• _YOUR OBJECTIVE_:
From the first line to the last, write out the records exactly, leaving out images.
[Opening EXTRACTED INFORMATION section]
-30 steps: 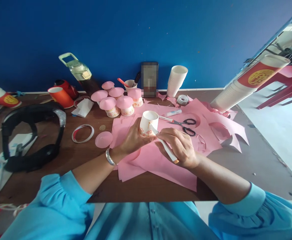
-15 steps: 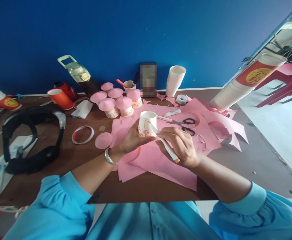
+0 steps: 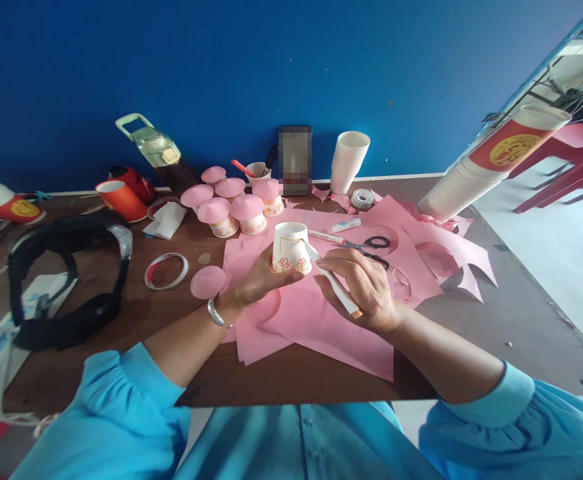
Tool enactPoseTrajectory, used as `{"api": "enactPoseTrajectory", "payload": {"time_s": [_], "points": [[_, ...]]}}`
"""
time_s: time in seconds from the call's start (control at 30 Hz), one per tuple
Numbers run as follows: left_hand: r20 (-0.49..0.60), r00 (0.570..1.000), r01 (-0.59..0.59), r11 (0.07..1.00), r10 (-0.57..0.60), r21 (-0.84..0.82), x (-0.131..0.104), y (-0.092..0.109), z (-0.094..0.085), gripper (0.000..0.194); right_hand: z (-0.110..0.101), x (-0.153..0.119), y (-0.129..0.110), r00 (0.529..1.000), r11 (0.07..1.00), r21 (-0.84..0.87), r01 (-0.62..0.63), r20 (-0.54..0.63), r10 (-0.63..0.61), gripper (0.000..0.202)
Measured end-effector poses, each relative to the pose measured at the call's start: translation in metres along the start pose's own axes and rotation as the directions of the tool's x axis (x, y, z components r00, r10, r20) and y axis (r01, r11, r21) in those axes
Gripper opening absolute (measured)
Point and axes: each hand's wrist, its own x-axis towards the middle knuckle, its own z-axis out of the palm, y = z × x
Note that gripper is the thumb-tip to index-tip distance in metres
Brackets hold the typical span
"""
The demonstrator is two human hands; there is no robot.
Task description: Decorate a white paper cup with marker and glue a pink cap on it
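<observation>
Head view: your left hand (image 3: 257, 283) has its fingers wrapped around a white paper cup (image 3: 291, 250) near the middle of the frame, just above the pink paper sheets (image 3: 331, 343). The cup is held narrow end up, wide rim down, close to upright. Its wall is white and looks undented on the side facing you. Orange-red flower motifs run in a band around the lower part. Above them, a thin yellow-brown line forms a corner — one stroke upright at the left, one across below the top edge. The recessed base at the top is plain white.

Your right hand (image 3: 364, 290), right of centre, is closed on a white marker (image 3: 338, 293) with an orange end. The marker slants up and left, its tip at the cup's upper right side; whether the tip touches, you cannot be sure from here.

Beyond your right hand, scissors (image 3: 351, 245) lie on the pink sheets, beside a white-and-red pen (image 3: 327, 237). Left of the upper centre stand six pink-topped cups (image 3: 248, 207) — those at the front show similar motifs. A loose pink cone (image 3: 208, 282) lies left of your left hand.
</observation>
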Motion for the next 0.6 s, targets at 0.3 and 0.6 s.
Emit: {"api": "enactPoseTrajectory", "payload": {"time_s": [0.3, 0.6], "points": [[0.043, 0.998, -0.036, 0.998, 0.039, -0.059, 0.001, 0.005, 0.001, 0.038, 0.001, -0.002, 0.002, 1.0, 1.0, -0.006, -0.013, 0.0, 0.013, 0.034], [0.07, 0.997, -0.014, 0.994, 0.022, -0.112, 0.001, -0.008, 0.001, 0.037, 0.001, 0.0, 0.003, 1.0, 1.0, -0.01, -0.009, -0.007, 0.009, 0.027]]}}
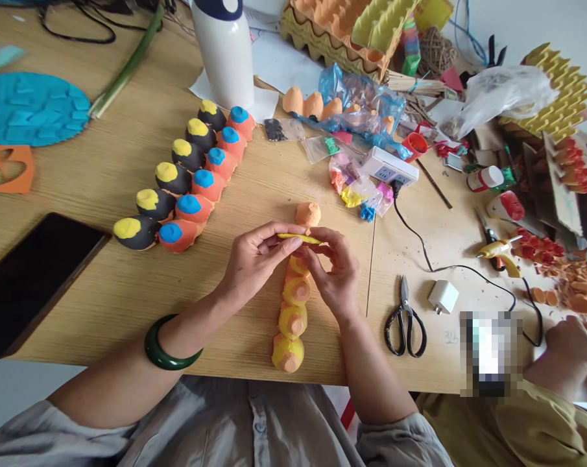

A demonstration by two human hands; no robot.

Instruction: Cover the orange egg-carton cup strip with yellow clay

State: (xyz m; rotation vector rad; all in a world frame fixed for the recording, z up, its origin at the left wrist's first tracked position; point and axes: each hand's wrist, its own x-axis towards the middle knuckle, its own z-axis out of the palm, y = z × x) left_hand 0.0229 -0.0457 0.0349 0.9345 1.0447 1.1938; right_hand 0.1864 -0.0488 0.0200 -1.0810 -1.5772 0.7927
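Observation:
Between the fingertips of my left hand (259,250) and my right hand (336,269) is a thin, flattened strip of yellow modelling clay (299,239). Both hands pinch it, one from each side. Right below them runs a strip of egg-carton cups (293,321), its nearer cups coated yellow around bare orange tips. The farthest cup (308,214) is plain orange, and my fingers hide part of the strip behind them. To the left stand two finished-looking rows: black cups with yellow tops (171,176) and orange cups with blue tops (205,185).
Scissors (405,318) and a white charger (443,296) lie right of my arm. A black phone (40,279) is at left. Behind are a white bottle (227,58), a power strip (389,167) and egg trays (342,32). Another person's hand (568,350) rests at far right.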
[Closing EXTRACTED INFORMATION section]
• _RESULT FOR THIS EXERCISE_:
-30 steps: 
-15 steps: 
+0 steps: 
Tool enactPoseTrajectory, used as `{"api": "enactPoseTrajectory", "payload": {"time_s": [_], "points": [[_, ...]]}}`
"""
time_s: time in seconds from the call's start (control at 30 Hz), one per tuple
Numbers run as follows: left_hand: r20 (-0.49..0.60), r00 (0.570..1.000), r01 (-0.59..0.59), r11 (0.07..1.00), r10 (-0.57..0.60), r21 (-0.84..0.82), x (-0.131..0.104), y (-0.092..0.109), z (-0.094..0.085), gripper (0.000..0.194); right_hand: z (-0.110..0.101), x (-0.153..0.119), y (-0.129..0.110), r00 (0.529..1.000), r11 (0.07..1.00), r21 (-0.84..0.87), r01 (-0.62..0.63), r20 (-0.54..0.63), r10 (-0.63..0.61), gripper (0.000..0.202)
Measured end-effector poses, each relative to the pose measured at the call's start: translation in metres along the start pose's own axes and rotation as the directions of the tool's x axis (x, y, z components r00, r10, r20) and y axis (r01, r11, r21) in those axes
Gripper opening absolute (measured)
Point and axes: each hand's wrist, its own x-axis towards the middle knuckle, its own z-axis out of the palm, y = z × x
Note that gripper is the thumb-tip to index-tip distance in metres
Brackets hold the typical span
"""
The demonstrator is two human hands; there is no robot.
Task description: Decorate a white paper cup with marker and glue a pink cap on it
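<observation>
Head view: your left hand (image 3: 257, 283) has its fingers wrapped around a white paper cup (image 3: 291, 250) near the middle of the frame, just above the pink paper sheets (image 3: 331, 343). The cup is held narrow end up, wide rim down, close to upright. Its wall is white and looks undented on the side facing you. Orange-red flower motifs run in a band around the lower part. Above them, a thin yellow-brown line forms a corner — one stroke upright at the left, one across below the top edge. The recessed base at the top is plain white.

Your right hand (image 3: 364, 290), right of centre, is closed on a white marker (image 3: 338, 293) with an orange end. The marker slants up and left, its tip at the cup's upper right side; whether the tip touches, you cannot be sure from here.

Beyond your right hand, scissors (image 3: 351, 245) lie on the pink sheets, beside a white-and-red pen (image 3: 327, 237). Left of the upper centre stand six pink-topped cups (image 3: 248, 207) — those at the front show similar motifs. A loose pink cone (image 3: 208, 282) lies left of your left hand.
</observation>
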Motion for the next 0.6 s, targets at 0.3 and 0.6 s.
Emit: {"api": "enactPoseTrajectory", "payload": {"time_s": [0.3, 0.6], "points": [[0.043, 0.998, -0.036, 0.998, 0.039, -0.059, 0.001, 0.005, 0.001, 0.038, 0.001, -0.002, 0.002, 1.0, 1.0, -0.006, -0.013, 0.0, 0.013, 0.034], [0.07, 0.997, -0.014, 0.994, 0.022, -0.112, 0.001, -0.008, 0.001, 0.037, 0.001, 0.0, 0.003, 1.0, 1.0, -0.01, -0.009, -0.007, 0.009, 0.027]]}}

A demonstration by two human hands; no robot.

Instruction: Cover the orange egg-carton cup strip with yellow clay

State: (xyz m; rotation vector rad; all in a world frame fixed for the recording, z up, its origin at the left wrist's first tracked position; point and axes: each hand's wrist, its own x-axis towards the middle knuckle, its own z-axis out of the palm, y = z × x) left_hand 0.0229 -0.0457 0.0349 0.9345 1.0447 1.1938; right_hand 0.1864 -0.0488 0.0200 -1.0810 -1.5772 0.7927
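Observation:
Between the fingertips of my left hand (259,250) and my right hand (336,269) is a thin, flattened strip of yellow modelling clay (299,239). Both hands pinch it, one from each side. Right below them runs a strip of egg-carton cups (293,321), its nearer cups coated yellow around bare orange tips. The farthest cup (308,214) is plain orange, and my fingers hide part of the strip behind them. To the left stand two finished-looking rows: black cups with yellow tops (171,176) and orange cups with blue tops (205,185).
Scissors (405,318) and a white charger (443,296) lie right of my arm. A black phone (40,279) is at left. Behind are a white bottle (227,58), a power strip (389,167) and egg trays (342,32). Another person's hand (568,350) rests at far right.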

The complete answer has been presented.